LATITUDES

Ces athlètes qui s’automutilent

Le handisport n’est pas à l’abri du dopage. Une pratique appelée «boosting» passe par des sévices corporels que les concurrents s’infligent pour améliorer leurs performances.

Les sportifs handicapés se dopent autant, si ce n’est davantage, que les valides. Pas différents des autres athlètes, ils sont mus par le même esprit de compétition. Pour gagner, ces aspirants à la victoire sont prêts à tout. Avaler ou s’injecter des potions magiques en fait partie. Handicapés et valides ne sont d’ailleurs pas contrôlés différemment. Les produits interdits sont les mêmes avec cependant, en handisport, plus d’autorisation d’usage de médicaments à des fins thérapeutiques.

C’est en 2000, aux Jeux de Sydney, que le problème est apparu au grand jour avec 11 compétiteurs paralympiques convaincus de dopage. A la liste des produits à l’origine des contrôles positifs s’ajoute une pratique propre aux blessés médullaires (les plus nombreux). Celle-ci vise à accroître la pression sanguine et le rythme cardiaque (deux fonctions qui, suite à leur accident, se trouvent déficientes) pour améliorer leurs performances physiques. Or, le moyen le plus efficace d’y parvenir consiste à s’infliger des sévices corporels. A s’automutiler dans la partie inférieure du corps.
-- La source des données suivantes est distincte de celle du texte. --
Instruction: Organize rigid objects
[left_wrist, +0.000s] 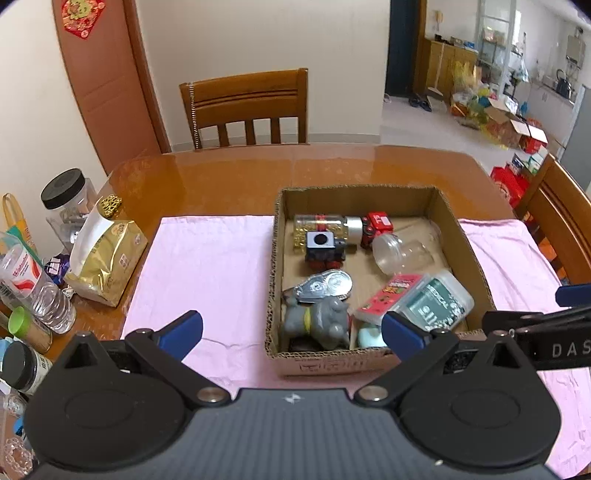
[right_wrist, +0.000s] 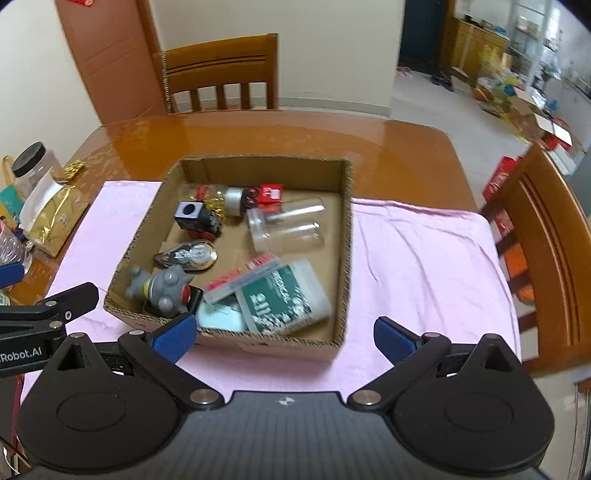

En effet, grâce à un tel procédé, ces handicapés se mettent en état d’«hyperréflexivité autonome». Du jargon médical qui renvoie à la spécificité de la partie paralysée de leur corps qui est déconnectée des centres nerveux centraux (ils ne ressentent pas la douleur) tout en conservant une activité réflexe (appelée précisément hyperréflexivité autonome).

Boire beaucoup et s’empêcher d’uriner en bloquant le cathéter qui recueille l’urine, s’asseoir sur des punaises, lacérer ou ligaturer ses testicules ou, plus efficace encore, se briser un os des jambes ou un orteil, figurent au nombre des actes mutilants auxquels recourent les candidats aux médailles. La création d’une douleur très intense a la faculté de libérer des hormones (cortisol et catécholamines) qui permettent d’augmenter les performances jusqu’à 15%.

De plus, ces diverses agressions déclenchent une oxygénation des tissus bénéfique au travail musculaire. Ce type bien particulier de dopage endogène porte un nom: le «boosting».

Attaques cérébrales et cardiaques, aphasie, hémorragies cérébrales, épilepsie, troubles visuels comptent parmi les dangers inhérents au boosting. Pas aveugle, le Comité international paralympique a tenté de le bannir dès 1994. Ainsi, les sportifs avec une tension artérielle supérieure à 180 mm Hg ne peuvent prendre part à des compétitions. Idem pour les tentatives délibérées de mutilation. Or, ces dernières, très difficiles à détecter, continuent à passer entre les mailles des contrôles.

Peu d’études scientifiques documentent ce sujet. Un travail mené au Canada s’est intéressé à la marge d’amélioration possible grâce au boosting sur l’épreuve du marathon. Résultat: jusqu’à 12 minutes pour un athlète de haut niveau. Une autre recherche estime que 30% des athlètes y ont recours avec, chez les compétiteurs de rugby en chaise roulante un pourcentage qui grimperait à 50%.